Hello folks,
I am in the process of accelerating down the rabbit hole of regex
internals. Something that came up during my reading, is that a POSIX
compliant regex engine ought to always prefer the longest possible
match, when multiple matches are possible beginning from the same
location in the string. [1]
I wasn't sure that that was how our regex engine worked, and indeed,
on checking the manual [2] I found that our regex engine uses a
strange sort of "inductive greediness" to determine whether the
longest or the shortest possible match ought to be preferred.

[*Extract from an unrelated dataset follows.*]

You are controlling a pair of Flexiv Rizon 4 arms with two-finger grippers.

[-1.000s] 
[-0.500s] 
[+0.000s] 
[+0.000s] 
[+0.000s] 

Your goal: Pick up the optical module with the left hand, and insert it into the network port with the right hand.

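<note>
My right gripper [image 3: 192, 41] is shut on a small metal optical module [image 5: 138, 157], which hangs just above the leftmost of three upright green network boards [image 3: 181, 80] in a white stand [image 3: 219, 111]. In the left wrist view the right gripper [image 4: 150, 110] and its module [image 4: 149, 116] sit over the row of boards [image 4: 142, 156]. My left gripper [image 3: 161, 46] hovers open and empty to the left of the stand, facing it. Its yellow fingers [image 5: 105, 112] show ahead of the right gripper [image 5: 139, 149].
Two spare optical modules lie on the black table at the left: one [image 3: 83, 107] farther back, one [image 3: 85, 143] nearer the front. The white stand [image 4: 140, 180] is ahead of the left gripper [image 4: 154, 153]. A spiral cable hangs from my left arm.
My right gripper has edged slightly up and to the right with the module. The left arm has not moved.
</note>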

The
greediness of individual particles in the regex are taken into
account, and at the top level the entire expression is concluded to be
either greedy, or non-greedy.
I'll admit that this is a pretty obscure point, but we do appear to be
in direct violation of POSIX here. I am getting the impression that
our engine works this way to route around some of the performance
issues that can arise in trying out every possible match with an
NFA-style engine.
I find it a bit unfortunate that POSIX is so unambiguous about this,
while our engine's treatment is, well ... quite arcane by comparison.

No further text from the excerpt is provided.